Work instruction:
Please give back only the lines below from the one containing "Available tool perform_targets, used" to the one containing "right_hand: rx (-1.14", each repeated word for word, both ends included.

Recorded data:
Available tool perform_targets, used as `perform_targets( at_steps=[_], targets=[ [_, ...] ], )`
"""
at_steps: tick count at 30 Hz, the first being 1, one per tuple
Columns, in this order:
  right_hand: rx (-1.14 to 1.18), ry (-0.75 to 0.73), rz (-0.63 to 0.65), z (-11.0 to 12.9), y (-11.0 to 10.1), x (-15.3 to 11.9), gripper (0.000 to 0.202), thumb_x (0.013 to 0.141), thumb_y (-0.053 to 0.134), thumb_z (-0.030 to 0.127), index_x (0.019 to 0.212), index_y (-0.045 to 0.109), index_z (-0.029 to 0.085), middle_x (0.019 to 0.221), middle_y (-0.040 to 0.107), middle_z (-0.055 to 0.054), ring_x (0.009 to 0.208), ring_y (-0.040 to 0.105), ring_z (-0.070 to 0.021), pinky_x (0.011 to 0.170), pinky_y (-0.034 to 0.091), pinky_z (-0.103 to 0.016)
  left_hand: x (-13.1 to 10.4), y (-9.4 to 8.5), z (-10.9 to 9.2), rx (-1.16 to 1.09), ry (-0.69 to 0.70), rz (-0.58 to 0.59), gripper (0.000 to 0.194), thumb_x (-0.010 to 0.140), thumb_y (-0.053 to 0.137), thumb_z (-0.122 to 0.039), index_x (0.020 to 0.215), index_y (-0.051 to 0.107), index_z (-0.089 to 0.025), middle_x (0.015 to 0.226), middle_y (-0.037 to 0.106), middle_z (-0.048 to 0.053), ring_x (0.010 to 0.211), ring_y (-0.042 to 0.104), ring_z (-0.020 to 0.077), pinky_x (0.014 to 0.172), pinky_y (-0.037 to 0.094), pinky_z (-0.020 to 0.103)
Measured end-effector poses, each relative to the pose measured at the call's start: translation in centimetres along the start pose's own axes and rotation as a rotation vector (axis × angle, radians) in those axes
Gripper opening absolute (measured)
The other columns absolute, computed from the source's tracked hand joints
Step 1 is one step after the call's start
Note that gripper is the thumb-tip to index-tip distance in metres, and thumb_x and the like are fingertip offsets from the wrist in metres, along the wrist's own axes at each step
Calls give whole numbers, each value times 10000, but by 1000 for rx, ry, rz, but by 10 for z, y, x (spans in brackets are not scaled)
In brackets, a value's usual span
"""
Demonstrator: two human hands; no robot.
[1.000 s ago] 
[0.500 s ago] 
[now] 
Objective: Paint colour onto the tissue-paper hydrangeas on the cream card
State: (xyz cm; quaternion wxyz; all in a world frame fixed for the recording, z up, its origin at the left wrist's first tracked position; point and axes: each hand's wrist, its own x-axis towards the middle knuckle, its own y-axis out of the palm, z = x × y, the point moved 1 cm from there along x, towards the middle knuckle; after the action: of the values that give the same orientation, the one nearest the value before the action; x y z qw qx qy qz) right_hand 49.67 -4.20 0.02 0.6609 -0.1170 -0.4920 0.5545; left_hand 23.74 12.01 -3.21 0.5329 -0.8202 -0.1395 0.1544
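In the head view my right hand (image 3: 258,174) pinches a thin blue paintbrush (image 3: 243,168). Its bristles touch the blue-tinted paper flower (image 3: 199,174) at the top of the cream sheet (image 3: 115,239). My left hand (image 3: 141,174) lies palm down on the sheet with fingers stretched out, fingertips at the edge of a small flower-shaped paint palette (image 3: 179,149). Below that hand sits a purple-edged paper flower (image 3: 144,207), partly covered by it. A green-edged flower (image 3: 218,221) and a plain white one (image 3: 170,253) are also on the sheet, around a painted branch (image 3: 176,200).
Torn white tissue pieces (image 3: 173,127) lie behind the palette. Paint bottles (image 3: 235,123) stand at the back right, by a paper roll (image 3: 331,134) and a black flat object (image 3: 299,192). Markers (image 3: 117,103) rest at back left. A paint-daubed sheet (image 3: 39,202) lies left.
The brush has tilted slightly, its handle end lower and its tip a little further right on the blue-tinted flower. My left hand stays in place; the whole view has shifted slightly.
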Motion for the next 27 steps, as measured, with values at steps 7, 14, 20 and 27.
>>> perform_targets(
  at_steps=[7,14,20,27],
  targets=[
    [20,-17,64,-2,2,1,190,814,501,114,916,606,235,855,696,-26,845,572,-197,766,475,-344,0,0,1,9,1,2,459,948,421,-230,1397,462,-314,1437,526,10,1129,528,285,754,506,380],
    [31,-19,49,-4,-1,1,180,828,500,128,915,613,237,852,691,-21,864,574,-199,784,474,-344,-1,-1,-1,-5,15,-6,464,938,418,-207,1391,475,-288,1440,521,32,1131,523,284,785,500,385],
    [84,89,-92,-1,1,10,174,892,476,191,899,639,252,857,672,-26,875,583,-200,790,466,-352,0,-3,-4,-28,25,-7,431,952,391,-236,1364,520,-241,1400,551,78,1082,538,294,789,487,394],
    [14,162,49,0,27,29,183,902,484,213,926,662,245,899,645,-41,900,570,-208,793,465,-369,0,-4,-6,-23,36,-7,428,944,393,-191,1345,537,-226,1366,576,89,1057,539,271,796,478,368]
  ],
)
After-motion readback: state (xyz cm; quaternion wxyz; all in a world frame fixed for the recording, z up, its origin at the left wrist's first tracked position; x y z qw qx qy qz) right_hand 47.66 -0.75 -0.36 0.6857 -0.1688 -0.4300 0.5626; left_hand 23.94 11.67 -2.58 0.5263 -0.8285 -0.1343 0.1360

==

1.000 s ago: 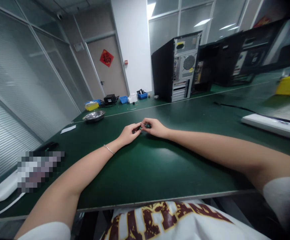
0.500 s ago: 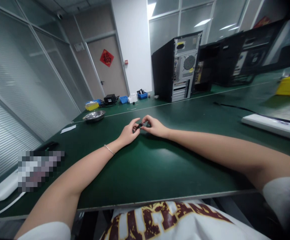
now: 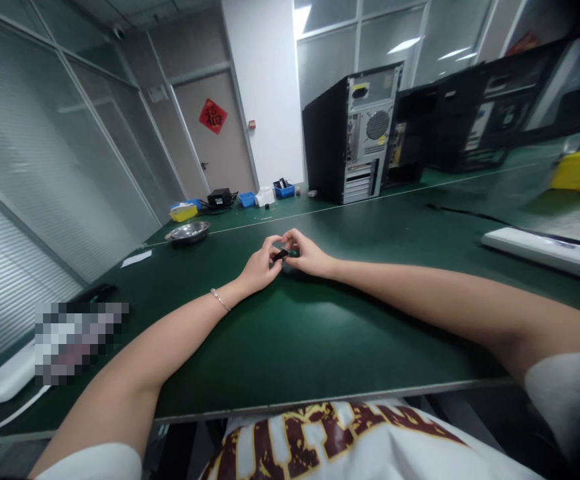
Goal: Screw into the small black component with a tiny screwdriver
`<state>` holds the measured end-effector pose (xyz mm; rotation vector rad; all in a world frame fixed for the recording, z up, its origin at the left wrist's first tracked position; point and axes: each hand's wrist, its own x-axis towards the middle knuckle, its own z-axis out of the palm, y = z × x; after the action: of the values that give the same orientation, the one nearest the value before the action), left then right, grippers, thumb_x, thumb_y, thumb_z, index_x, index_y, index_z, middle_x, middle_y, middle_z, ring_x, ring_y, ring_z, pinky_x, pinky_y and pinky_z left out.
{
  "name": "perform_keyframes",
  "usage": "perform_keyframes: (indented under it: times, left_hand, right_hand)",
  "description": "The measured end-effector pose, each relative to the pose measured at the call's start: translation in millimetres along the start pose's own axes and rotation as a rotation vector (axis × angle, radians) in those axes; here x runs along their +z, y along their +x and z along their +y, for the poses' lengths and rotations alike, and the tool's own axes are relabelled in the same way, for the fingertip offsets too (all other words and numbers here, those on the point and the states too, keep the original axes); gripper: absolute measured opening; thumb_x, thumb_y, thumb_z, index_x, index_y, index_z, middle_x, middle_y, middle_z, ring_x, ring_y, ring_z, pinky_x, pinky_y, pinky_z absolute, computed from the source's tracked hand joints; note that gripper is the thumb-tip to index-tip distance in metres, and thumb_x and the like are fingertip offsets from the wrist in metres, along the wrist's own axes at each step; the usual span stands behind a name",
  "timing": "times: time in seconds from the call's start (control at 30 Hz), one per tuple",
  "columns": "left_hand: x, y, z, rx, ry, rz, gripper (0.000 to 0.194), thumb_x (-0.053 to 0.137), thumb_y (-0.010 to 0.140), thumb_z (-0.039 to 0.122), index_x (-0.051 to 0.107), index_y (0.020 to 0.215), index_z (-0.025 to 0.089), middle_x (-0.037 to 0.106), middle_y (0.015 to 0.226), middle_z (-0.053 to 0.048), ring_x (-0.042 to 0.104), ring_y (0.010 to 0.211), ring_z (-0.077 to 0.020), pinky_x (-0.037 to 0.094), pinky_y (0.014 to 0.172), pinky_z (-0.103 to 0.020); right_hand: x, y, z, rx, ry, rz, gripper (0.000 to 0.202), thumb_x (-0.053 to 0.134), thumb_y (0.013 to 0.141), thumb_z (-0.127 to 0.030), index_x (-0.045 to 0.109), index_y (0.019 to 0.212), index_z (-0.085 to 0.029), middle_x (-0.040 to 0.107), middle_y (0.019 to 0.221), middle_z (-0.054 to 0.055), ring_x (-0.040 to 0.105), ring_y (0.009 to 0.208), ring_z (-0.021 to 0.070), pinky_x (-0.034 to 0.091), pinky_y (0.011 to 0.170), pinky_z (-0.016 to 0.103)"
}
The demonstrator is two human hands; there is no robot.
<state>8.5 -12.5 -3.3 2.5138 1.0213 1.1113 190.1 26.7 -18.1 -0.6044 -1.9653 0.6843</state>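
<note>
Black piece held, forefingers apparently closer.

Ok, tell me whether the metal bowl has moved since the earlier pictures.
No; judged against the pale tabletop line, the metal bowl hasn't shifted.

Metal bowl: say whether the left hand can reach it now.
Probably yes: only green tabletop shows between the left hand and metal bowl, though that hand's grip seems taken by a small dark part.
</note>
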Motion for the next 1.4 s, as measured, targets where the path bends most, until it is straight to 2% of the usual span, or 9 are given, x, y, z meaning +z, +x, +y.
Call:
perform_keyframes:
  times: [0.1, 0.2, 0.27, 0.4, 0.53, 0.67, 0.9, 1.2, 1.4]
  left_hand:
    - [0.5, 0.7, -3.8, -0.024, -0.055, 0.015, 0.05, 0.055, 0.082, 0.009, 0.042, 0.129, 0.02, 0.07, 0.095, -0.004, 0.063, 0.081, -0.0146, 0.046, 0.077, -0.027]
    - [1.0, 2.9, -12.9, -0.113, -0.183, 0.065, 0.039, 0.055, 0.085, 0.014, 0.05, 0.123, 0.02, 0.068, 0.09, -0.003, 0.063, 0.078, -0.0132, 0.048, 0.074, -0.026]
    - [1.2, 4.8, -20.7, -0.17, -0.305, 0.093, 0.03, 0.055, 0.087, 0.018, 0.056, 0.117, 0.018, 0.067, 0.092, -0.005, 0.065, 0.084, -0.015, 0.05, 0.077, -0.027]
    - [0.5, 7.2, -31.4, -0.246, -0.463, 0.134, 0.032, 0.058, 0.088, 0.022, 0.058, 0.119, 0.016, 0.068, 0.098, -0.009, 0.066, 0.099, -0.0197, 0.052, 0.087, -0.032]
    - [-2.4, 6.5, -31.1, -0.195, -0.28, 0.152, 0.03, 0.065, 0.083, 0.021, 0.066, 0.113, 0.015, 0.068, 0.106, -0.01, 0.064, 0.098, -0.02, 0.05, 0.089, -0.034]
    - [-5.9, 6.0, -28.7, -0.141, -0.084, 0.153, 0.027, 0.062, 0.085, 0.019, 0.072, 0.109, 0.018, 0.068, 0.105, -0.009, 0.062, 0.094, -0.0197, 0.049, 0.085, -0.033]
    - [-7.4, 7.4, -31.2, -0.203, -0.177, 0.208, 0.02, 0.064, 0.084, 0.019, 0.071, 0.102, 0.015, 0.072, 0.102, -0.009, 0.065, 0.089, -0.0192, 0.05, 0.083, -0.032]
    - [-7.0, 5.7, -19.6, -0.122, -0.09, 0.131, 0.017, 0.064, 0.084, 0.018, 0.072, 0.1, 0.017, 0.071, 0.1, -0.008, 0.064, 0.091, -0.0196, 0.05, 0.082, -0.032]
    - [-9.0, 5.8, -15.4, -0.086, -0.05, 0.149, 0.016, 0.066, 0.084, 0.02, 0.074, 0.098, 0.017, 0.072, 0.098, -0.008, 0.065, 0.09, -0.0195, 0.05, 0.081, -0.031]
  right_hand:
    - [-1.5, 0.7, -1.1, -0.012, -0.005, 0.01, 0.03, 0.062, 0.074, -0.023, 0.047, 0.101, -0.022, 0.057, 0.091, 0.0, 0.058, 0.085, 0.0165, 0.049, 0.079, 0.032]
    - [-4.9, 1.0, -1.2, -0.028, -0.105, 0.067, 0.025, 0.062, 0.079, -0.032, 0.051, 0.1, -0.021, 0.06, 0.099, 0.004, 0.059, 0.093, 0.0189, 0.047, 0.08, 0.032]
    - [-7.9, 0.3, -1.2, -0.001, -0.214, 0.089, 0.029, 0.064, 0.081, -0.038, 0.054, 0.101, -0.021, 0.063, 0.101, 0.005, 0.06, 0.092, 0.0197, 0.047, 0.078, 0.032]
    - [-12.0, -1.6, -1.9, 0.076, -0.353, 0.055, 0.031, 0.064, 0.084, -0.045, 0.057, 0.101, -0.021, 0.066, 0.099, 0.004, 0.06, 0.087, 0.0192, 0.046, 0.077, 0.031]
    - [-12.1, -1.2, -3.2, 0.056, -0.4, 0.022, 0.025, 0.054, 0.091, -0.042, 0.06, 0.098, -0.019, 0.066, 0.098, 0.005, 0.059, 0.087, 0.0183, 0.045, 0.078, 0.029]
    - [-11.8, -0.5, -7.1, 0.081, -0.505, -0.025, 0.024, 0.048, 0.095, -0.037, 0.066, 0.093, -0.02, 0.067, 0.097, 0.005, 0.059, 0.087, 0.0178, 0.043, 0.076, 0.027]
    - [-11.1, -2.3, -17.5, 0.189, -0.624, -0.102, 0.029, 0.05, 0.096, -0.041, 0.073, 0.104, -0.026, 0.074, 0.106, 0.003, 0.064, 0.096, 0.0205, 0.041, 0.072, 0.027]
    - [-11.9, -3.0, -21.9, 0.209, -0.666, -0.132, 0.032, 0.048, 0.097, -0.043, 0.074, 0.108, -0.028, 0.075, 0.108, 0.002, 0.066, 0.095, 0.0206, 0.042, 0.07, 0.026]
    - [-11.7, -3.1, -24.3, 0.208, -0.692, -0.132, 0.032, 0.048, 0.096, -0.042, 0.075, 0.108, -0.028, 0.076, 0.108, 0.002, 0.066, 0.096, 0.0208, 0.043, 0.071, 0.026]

Solved problem:
Available tool perform_targets, used as `perform_targets( at_steps=[_], targets=[ [_, ...] ], )`
"""
at_steps: tick count at 30 Hz, the first being 1, one per tuple
Columns, in this order:
  right_hand: rx (-1.14 to 1.18), ry (-0.75 to 0.73), rz (-0.63 to 0.65), z (-11.0 to 12.9), y (-11.0 to 10.1), x (-15.3 to 11.9), gripper (0.000 to 0.202), thumb_x (0.013 to 0.141), thumb_y (-0.053 to 0.134), thumb_z (-0.030 to 0.127), index_x (0.019 to 0.212), index_y (-0.045 to 0.109), index_z (-0.029 to 0.085), middle_x (0.019 to 0.221), middle_y (-0.040 to 0.107), middle_z (-0.055 to 0.054), ring_x (0.009 to 0.208), ring_y (-0.040 to 0.105), ring_z (-0.070 to 0.021), pinky_x (0.011 to 0.170), pinky_y (-0.034 to 0.091), pinky_z (-0.103 to 0.016)

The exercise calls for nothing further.